### MATERIAL PROVIDED
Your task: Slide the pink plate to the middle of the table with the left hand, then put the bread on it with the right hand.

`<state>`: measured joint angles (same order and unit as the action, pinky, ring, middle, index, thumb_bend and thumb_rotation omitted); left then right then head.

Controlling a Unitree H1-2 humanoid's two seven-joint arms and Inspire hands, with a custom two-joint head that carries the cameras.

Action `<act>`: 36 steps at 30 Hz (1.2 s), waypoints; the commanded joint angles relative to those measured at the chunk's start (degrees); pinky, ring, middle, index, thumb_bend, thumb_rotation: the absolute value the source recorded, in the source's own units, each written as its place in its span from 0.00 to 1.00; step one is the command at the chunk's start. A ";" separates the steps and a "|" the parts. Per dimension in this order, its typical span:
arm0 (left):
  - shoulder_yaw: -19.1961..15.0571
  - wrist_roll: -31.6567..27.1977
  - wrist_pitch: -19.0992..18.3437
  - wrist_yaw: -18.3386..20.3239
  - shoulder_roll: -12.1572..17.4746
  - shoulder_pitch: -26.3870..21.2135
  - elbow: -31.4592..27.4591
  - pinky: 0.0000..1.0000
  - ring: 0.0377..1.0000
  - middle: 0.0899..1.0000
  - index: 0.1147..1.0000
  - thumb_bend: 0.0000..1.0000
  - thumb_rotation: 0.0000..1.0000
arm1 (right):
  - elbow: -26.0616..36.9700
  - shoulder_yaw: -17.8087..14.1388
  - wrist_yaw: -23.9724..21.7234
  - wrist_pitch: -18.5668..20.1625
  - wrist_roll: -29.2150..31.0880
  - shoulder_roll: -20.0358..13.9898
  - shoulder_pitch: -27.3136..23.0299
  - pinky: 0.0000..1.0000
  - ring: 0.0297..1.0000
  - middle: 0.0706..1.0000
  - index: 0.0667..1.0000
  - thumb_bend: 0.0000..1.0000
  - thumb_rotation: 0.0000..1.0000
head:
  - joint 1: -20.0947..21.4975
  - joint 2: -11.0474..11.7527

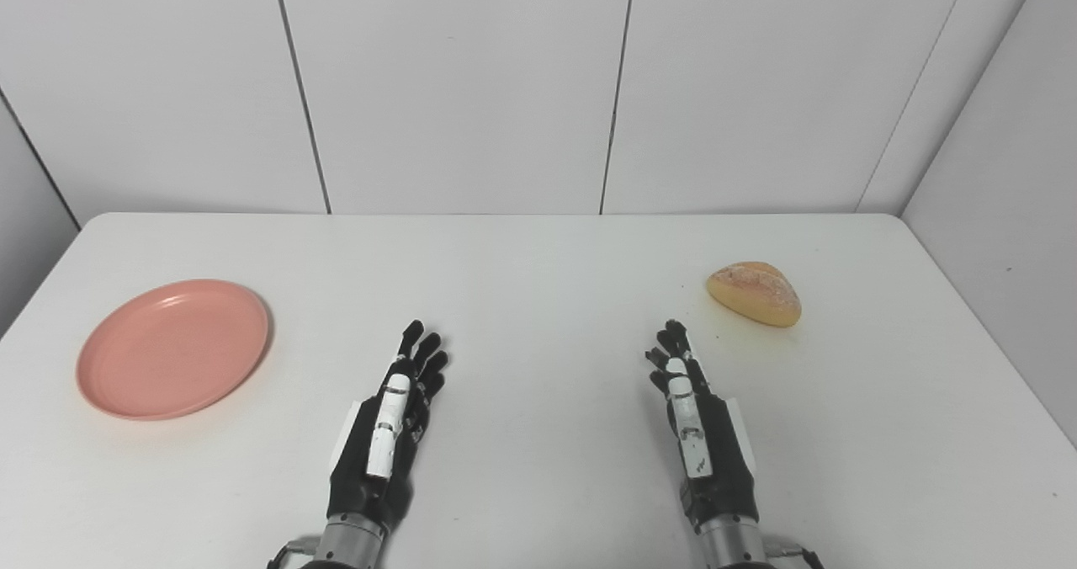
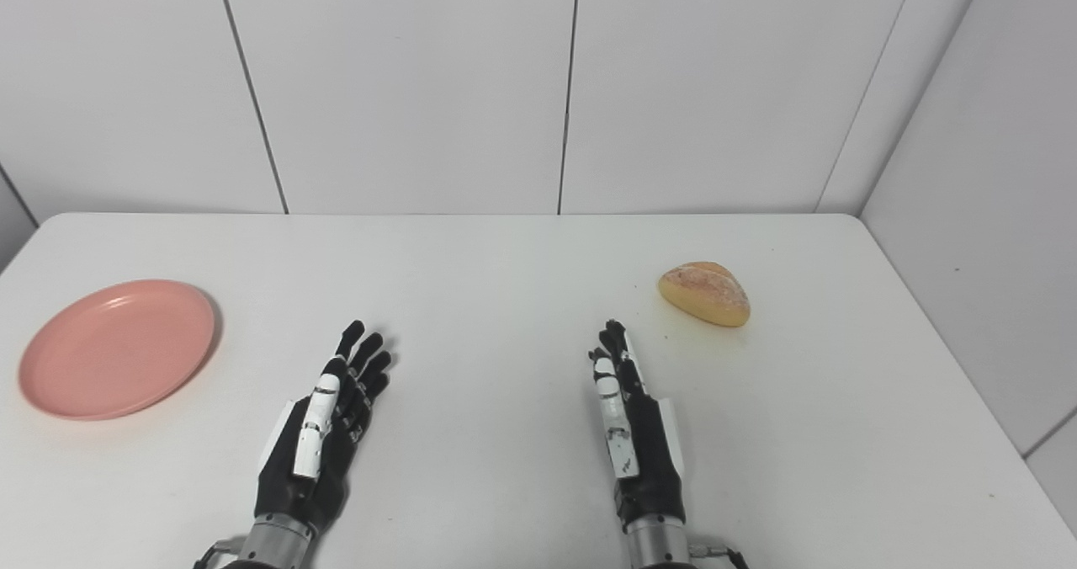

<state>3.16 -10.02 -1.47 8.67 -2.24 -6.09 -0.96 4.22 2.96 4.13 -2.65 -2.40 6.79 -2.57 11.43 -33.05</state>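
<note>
Well left of the empty, outstretched left hand lies the pink plate.

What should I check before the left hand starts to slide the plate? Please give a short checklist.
1. Left hand open and holding nothing: ok.
2. Right hand open, apart from the bread: ok.
3. Plate flat, with nothing on it: ok.
4. Table bare between plate and middle: ok.
5. Bread outside the sliding path, on the right side: ok.
6. Plate grips the table or slides easily: cannot tell.
</note>
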 commanded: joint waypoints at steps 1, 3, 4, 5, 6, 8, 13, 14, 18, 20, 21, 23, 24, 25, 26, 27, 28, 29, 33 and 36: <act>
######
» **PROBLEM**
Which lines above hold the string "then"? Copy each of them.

» **YOUR RESPONSE**
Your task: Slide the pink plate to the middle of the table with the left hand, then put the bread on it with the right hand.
`<state>`: measured joint angles (same order and unit as the action, pinky, ring, middle, index, thumb_bend and thumb_rotation omitted); left then right then head.

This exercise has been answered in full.